Exercise description: Report how many lines in the records below hold the word "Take". Add nothing to the number.

Excerpted records:
*** Block opens ***

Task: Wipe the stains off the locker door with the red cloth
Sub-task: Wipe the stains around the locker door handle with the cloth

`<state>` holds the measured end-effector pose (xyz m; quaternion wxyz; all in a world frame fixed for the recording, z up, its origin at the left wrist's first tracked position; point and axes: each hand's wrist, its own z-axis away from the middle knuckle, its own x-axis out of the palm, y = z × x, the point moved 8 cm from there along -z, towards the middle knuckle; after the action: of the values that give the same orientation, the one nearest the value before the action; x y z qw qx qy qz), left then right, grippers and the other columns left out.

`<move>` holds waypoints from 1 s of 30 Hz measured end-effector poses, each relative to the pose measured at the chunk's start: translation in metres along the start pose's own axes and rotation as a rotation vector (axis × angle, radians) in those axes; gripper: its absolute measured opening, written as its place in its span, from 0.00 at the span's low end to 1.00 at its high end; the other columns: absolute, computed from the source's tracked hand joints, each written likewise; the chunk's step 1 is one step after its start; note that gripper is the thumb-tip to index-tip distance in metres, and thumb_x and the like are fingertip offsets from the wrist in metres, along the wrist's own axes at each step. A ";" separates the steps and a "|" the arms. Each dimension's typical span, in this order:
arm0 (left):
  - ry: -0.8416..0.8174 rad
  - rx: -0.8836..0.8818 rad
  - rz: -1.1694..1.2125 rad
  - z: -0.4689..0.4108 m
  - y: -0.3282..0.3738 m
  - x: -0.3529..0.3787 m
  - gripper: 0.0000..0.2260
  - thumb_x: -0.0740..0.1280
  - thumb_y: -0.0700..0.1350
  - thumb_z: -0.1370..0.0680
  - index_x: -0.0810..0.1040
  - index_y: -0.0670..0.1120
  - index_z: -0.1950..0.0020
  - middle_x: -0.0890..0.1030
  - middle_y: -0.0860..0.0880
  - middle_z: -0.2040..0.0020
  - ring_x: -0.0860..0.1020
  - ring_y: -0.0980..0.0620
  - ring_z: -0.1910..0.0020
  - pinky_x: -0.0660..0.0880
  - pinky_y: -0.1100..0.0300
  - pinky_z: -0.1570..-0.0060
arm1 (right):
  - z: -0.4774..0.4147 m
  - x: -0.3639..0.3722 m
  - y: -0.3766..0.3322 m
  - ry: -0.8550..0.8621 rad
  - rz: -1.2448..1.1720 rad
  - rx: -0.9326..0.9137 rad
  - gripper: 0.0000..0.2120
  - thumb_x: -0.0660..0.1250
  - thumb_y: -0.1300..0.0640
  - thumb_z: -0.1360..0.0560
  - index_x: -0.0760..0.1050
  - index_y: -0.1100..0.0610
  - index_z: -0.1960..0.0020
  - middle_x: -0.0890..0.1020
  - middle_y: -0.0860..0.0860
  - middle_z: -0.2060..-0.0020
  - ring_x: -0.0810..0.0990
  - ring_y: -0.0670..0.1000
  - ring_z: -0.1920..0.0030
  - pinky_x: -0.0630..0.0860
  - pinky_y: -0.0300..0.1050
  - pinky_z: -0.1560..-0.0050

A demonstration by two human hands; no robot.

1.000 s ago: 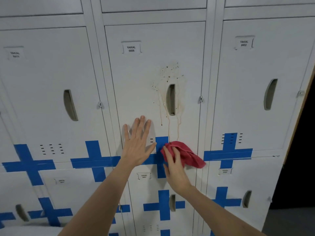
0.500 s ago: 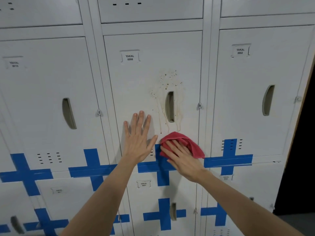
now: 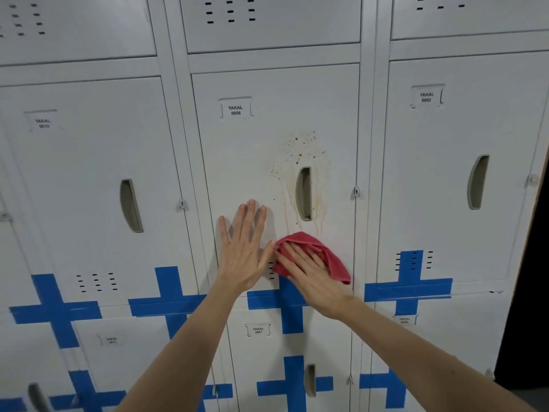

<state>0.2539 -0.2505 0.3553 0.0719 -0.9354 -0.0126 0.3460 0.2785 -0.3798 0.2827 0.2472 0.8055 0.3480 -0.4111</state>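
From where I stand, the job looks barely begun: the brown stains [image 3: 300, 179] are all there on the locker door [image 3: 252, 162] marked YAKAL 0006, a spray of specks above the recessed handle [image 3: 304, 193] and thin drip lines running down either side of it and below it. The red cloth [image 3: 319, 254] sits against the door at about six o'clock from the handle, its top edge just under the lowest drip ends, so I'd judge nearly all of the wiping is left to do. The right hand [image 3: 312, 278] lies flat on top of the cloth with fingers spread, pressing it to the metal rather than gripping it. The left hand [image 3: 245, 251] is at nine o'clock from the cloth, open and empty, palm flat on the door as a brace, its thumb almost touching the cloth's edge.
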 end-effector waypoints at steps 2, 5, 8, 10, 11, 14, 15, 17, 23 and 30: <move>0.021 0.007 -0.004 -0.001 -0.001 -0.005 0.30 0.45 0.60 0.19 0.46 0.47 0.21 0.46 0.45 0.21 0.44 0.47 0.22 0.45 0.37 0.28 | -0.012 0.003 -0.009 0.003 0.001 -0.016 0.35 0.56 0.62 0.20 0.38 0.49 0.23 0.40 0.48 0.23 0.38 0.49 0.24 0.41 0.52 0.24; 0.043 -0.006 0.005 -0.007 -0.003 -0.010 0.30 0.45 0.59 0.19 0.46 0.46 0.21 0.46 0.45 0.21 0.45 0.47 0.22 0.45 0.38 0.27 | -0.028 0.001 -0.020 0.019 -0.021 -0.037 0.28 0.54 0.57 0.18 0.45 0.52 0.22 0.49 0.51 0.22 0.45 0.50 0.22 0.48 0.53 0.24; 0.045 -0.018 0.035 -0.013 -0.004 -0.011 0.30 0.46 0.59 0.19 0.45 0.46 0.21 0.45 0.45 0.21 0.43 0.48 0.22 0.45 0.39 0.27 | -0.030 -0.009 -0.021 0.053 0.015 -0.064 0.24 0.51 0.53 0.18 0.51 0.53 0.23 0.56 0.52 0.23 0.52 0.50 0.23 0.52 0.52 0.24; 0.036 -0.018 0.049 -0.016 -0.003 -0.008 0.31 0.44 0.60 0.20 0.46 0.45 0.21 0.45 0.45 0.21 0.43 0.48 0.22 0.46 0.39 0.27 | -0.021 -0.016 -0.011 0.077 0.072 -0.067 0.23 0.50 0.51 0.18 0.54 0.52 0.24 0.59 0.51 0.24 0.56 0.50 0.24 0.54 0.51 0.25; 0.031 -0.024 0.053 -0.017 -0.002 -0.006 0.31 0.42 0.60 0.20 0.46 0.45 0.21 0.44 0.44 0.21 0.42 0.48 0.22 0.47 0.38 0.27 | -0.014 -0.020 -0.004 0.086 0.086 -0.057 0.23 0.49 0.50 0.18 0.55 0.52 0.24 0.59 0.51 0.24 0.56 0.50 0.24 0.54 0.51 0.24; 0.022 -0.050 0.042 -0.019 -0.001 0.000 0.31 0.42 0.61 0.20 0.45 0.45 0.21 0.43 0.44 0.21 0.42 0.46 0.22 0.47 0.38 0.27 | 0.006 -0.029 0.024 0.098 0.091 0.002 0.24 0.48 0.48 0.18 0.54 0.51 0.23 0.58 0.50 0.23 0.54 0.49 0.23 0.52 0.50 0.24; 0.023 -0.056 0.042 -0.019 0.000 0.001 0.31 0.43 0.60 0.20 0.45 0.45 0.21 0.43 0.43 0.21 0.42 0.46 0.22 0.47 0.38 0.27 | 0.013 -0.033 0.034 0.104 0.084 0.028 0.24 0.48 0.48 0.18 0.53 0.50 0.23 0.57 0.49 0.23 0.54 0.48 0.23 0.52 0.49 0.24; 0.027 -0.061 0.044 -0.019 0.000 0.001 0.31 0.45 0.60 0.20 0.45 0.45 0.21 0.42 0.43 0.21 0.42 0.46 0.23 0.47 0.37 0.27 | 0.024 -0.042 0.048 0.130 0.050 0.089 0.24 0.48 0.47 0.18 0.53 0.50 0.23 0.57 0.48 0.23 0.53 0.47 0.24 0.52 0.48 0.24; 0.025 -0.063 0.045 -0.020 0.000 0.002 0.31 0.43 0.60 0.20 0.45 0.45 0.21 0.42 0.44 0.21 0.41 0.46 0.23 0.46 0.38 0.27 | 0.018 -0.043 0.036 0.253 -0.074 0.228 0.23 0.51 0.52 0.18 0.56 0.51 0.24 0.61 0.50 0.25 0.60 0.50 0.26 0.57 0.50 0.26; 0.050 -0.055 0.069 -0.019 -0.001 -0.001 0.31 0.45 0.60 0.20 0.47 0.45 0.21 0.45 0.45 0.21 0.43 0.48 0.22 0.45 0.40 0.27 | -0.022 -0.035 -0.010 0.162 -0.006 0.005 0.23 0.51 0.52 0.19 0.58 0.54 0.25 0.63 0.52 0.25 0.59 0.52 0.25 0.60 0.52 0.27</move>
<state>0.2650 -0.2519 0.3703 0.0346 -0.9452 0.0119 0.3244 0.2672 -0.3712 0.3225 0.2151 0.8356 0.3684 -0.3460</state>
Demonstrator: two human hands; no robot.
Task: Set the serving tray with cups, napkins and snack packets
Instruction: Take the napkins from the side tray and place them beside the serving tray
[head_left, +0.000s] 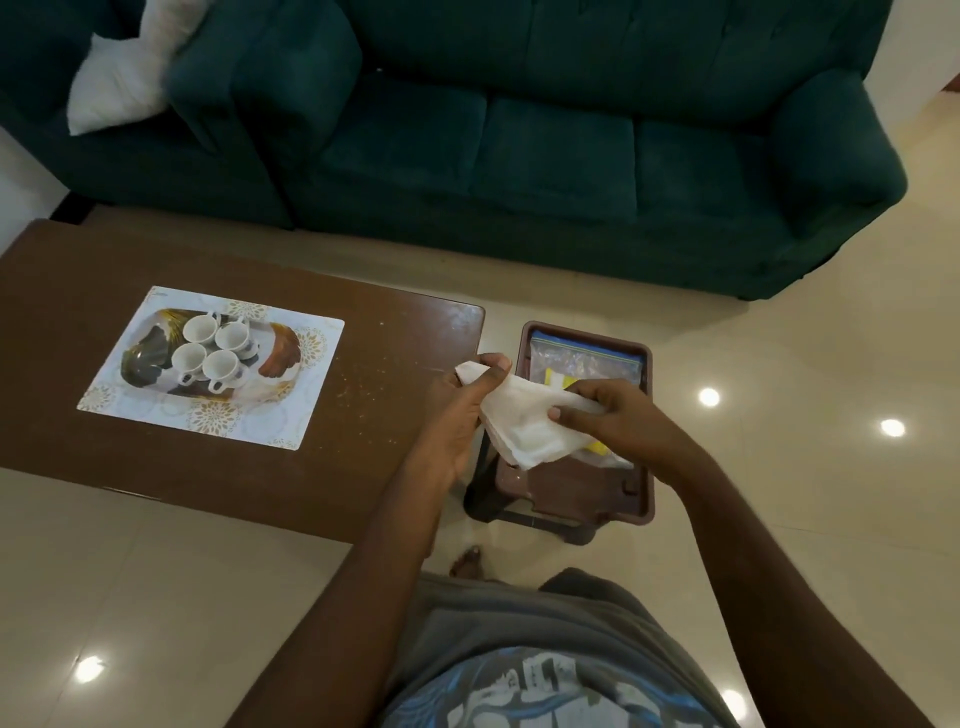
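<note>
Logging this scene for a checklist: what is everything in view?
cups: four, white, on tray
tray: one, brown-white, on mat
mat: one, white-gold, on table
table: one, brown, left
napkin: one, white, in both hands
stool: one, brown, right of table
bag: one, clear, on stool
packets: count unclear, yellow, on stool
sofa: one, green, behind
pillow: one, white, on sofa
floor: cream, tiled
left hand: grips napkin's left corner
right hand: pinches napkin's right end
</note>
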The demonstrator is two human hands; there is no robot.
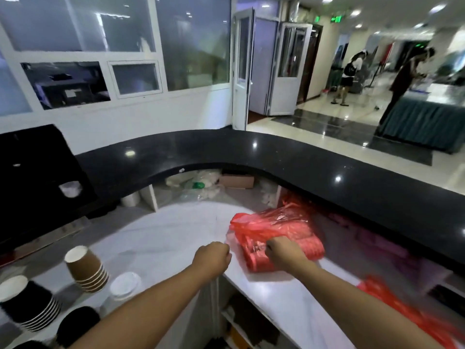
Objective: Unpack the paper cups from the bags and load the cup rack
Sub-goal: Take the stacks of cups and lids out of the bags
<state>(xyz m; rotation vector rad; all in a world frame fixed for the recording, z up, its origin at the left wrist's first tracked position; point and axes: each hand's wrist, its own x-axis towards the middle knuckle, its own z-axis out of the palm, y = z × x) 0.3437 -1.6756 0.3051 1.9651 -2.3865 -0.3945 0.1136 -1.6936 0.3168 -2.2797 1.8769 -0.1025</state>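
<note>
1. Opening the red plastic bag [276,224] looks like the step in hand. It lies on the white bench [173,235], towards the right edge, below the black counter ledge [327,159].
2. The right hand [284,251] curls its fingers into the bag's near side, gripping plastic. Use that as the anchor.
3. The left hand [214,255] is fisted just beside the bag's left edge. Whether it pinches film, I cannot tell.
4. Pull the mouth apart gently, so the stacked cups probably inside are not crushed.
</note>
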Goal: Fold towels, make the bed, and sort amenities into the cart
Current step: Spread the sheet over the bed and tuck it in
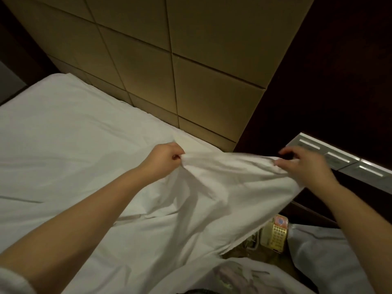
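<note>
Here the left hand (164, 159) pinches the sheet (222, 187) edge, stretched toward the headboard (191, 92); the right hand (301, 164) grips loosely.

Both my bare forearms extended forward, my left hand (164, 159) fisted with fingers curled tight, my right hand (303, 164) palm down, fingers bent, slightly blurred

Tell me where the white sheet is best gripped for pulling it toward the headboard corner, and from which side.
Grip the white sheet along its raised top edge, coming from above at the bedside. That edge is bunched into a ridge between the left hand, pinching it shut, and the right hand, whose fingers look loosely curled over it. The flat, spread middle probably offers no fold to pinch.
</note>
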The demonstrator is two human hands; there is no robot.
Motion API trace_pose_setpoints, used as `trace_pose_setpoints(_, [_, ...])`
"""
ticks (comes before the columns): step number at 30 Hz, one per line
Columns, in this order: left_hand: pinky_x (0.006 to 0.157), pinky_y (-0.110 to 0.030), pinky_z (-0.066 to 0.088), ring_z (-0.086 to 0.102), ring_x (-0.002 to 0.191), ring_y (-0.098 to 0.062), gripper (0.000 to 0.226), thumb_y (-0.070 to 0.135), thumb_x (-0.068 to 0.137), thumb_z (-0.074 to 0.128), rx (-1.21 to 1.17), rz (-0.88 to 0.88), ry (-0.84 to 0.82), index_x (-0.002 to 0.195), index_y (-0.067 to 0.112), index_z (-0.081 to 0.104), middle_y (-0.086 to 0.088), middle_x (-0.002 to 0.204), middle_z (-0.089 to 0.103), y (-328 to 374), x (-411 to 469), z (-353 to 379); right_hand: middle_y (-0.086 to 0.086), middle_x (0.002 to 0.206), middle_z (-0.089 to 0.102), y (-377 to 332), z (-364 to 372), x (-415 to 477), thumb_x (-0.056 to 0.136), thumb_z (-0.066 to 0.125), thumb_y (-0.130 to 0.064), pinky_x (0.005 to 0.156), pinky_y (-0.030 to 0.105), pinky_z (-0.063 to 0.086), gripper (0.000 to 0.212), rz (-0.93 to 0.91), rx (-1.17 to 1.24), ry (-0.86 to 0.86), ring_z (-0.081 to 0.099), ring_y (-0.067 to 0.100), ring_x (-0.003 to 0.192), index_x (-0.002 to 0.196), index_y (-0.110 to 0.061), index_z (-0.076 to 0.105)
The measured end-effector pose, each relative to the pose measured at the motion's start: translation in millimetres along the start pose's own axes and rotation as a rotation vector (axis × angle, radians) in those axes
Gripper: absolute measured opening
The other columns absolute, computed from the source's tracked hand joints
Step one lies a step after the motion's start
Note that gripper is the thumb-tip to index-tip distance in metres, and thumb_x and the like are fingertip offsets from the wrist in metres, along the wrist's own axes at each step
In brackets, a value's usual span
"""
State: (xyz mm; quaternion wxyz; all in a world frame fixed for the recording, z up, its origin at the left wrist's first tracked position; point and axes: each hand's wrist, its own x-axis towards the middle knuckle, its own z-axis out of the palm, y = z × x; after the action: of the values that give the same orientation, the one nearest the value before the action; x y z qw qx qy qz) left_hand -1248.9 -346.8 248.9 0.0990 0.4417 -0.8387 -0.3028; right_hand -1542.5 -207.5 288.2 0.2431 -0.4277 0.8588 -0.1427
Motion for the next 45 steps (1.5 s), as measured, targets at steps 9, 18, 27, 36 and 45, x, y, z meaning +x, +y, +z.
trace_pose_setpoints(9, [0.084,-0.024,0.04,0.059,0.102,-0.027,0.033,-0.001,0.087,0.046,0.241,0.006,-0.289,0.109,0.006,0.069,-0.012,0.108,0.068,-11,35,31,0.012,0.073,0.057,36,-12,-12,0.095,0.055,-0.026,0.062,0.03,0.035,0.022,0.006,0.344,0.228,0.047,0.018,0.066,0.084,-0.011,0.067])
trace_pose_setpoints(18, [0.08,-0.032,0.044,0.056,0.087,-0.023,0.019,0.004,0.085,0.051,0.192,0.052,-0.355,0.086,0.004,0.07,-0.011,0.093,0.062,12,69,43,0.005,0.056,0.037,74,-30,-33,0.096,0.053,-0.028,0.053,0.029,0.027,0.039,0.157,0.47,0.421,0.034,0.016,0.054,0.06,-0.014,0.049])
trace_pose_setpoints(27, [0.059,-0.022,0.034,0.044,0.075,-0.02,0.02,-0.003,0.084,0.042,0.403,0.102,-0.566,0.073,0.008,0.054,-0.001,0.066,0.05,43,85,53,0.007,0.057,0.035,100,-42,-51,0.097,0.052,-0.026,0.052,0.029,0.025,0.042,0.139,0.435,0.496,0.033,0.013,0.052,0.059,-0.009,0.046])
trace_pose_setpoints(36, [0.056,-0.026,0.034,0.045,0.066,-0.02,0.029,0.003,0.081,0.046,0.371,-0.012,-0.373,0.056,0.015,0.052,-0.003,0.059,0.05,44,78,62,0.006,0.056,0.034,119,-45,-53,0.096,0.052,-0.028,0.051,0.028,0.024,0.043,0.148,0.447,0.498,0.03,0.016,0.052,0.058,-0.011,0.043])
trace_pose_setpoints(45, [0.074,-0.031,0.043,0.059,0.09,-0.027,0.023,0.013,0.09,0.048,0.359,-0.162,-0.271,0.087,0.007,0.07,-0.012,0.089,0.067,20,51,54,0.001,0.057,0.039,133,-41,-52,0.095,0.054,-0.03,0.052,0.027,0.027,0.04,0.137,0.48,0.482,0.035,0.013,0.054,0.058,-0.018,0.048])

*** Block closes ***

Output of the task: 2